Laurence Rees. The Nazis: A Warning from History New York: New Press, 1997. ISBN 1-56584-445-9 256 pp. $25.00

As we approach the end of the 21st century, it is important that we learn all that we can from those who have lived through the horrors of this current century while they are still alive. In the case of the Holocaust, those who lived through it - victims, victimizers and bystanders - are dying out and taking their memories and ideas with them. It is timely then, that Laurence Rees of the world-reknowned BBC has both produced the television series The Nazis and has authored this companion book The Nazis: A Warning from History. Unlike facile histories of the era that dismiss the Holocaust as an anomalous tragedy that was solely the fault of one man (Adolph Hitler) and which will probably never recur, this book warns readers that the policies and attitudes that led to the concentration camps and the commission of wartime atrocities were the result of complicity on the part of Germany's advisors, politicians, workers and civilians. This thesis is adeptly proven through Rees' use of dozens of photographs (including color ones), analyses from respected historians and academics and testimony from surviving Jews, Nazi soldiers, Hitler Youth, Poles, activists and civilians. The endnotes and annotated bibliography lead the readers to other sources where they can learn even more.

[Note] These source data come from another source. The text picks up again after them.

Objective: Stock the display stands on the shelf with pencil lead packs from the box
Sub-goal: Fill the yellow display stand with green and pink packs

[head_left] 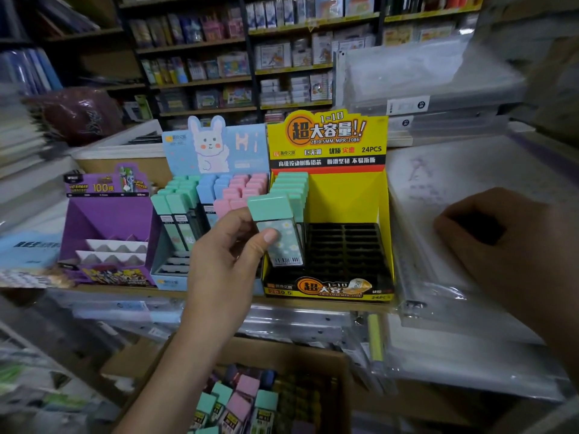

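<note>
Along the shelf (219, 296), yellow display stand (344, 195) with a row of mint packs (289, 183) down its left side. Below, cardboard box (313, 349) of more packs. At that row, left grip (225, 255) pinching a mint-capped lead pack (279, 236); right grip (501, 245) curled, hold unclear.

I see one mint-capped lead pack (277, 236) upright over the yellow display stand's (344, 198) front-left slots. Mint packs (289, 184) fill its left column. The box (297, 352) holds more.
</note>
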Demonstrator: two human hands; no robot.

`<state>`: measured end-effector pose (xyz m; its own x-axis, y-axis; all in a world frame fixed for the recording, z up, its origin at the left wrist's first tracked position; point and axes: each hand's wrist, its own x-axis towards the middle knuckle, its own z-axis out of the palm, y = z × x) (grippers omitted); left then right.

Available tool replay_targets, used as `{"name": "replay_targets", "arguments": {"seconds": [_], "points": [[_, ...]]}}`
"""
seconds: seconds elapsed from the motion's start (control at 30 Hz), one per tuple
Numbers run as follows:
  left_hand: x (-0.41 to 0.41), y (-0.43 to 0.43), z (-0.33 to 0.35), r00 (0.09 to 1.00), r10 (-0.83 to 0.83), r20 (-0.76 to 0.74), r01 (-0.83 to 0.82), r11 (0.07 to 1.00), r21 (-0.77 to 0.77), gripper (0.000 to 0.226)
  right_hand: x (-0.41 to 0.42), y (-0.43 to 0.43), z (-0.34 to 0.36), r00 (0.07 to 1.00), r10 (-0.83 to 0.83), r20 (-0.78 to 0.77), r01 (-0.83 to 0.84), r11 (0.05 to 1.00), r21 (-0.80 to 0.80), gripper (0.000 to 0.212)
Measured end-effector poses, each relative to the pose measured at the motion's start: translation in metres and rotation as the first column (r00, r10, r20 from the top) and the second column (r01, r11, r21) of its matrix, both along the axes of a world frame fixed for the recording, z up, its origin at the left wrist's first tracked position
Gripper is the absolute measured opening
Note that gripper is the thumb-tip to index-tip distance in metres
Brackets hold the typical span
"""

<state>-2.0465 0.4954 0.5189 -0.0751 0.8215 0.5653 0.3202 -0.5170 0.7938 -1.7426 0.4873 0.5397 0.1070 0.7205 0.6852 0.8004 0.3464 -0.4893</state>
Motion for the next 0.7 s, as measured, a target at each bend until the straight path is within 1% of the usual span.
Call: {"name": "replay_targets", "arguments": {"seconds": [0.07,0.17,0.27,0.33,0.43,0.53,0.7], "points": [[0.0005,-0.0005,0.0010,1.000,0.004,0.000,-0.004,1.000,-0.011,0.021,-0.0004,-0.0013,0.0000,0.999,-0.032,0.025,0.032,0.999,0.004,0.006],[0.0020,-0.0008,0.0040,0.999,0.032,-0.003,-0.032,0.999,-0.002,0.024,-0.0015,-0.0030,0.0013,1.000,-0.019,0.012,0.019,1.000,-0.014,0.004],[0.0020,-0.0012,0.0028,0.999,0.032,-0.005,-0.032,0.999,-0.011,0.016,-0.0024,-0.0026,0.0012,1.000,-0.015,0.017,0.015,1.000,-0.011,0.003],[0.0022,-0.0019,0.0018,0.999,0.042,-0.032,-0.042,0.999,-0.012,0.014,-0.0027,-0.0022,0.0009,1.000,-0.018,0.008,0.018,1.000,-0.010,0.004],[0.0020,-0.0024,0.0012,0.990,0.107,-0.090,-0.107,0.994,0.008,0.012,-0.0016,-0.0019,0.0006,1.000,-0.021,-0.007,0.021,1.000,-0.019,0.007],[0.0014,-0.0022,-0.0012,0.978,0.164,-0.126,-0.164,0.986,0.009,0.016,-0.0008,-0.0022,0.0008,1.000,-0.024,0.014,0.024,1.000,-0.011,0.008],[0.0034,-0.0029,-0.0036,0.962,0.218,-0.161,-0.220,0.975,0.005,0.023,-0.0004,-0.0020,-0.0002,1.000,-0.013,0.013,0.013,1.000,0.005,0.005]]}}
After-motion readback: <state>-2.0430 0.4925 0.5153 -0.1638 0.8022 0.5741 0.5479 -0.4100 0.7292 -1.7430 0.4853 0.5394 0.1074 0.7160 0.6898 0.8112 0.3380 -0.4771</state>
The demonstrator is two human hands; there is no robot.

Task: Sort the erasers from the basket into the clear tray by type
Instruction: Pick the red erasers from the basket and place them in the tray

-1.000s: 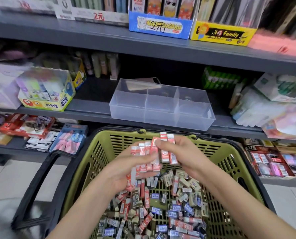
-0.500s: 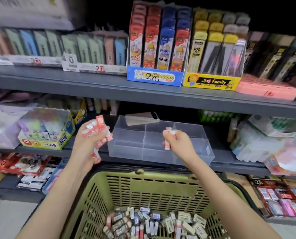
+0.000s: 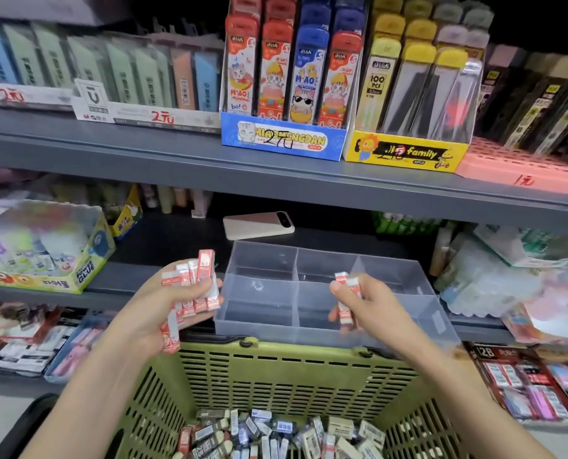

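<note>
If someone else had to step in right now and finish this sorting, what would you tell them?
Left hand: grips a big bunch of red erasers, held up just left of the clear tray.
Right hand: pinches a small bunch of the same red kind over the tray's front middle compartment.
Basket: below the hands, with a mixed pile of erasers in it.
Done: one type picked out. I see no erasers lying in the tray yet.
Left: put the red ones in one compartment, then sort the pile by type.
</note>
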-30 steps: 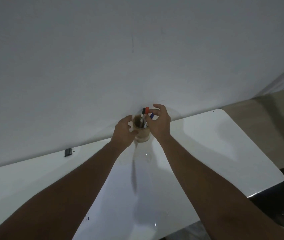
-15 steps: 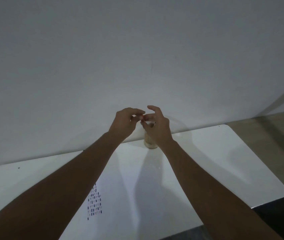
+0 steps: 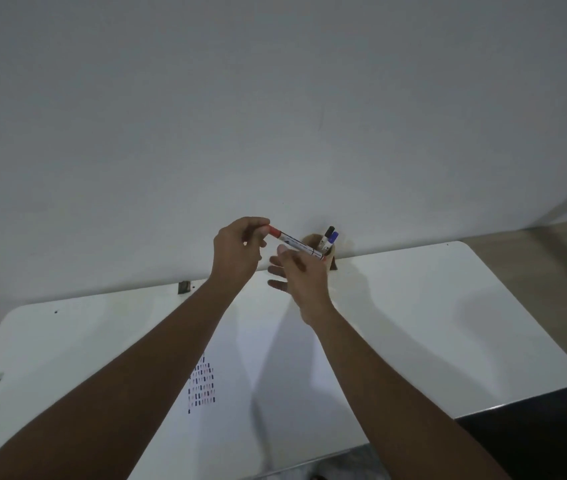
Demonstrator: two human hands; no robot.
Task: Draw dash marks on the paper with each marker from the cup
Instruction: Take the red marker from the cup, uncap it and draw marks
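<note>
Red-capped, the marker [image 3: 296, 244] hangs above the bench [image 3: 448, 306], near the cup [image 3: 313, 241]; our left hand [image 3: 237, 252] pinches its cap, our right hand [image 3: 301, 278] seemingly pinches the barrel, fingers spread. We judge it light, stiff and slick, best gripped mid-barrel.

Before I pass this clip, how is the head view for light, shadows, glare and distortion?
Head view: dim, even light; soft arm shadows across the table and paper; no harsh glare; wide-angle bending curves the table's edges; red marker between left hand and right hand reads sharp; dash marks small but legible.
</note>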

One of the frightening themes that runs through Rees' work is the idea that the Germans chose to reject democracy. This idea may seem absurd to today's youth because we are brought up to believe that the democratic system is the only rational ideology and that those who enjoy freedom could never give it up for a repressive dictatorship. However, in the case of Depression-era Germany, the loss of faith in the status quo, the distrust of Jews (which had already been passed down through the generations) and the growing sense of shame felt by citizens combined to make the Germans anxious about the new democratic system that had just been put into place: "...by 1932, the majority of the German people, in supporting either the Communists or the Nazis, were voting for political parties openly committed to the overthrow of German democracy." (pg 42). Rees shows how, bit by bit, the German people let Hitler tear away at anything that would cause them to reject his ways: "There were no cabinet meetings, no national assemblies, no party senate, no forums in which Germans could legitimately come together to question...A system had evolved which protected Hitler not just from being constitutionally removed from office, but from coherent criticism of any sort." (pg. 210) Just as abhorrent is the suggestion by surviving Nazis that it was their specific horrible circumstances, which could befall any of us or any country, and not personal defects or national character that led Germany to become such a fascist nation. One German angrily said to the interviewer, "It's easy for you, isn't it? You've never been tested." (pg. 235).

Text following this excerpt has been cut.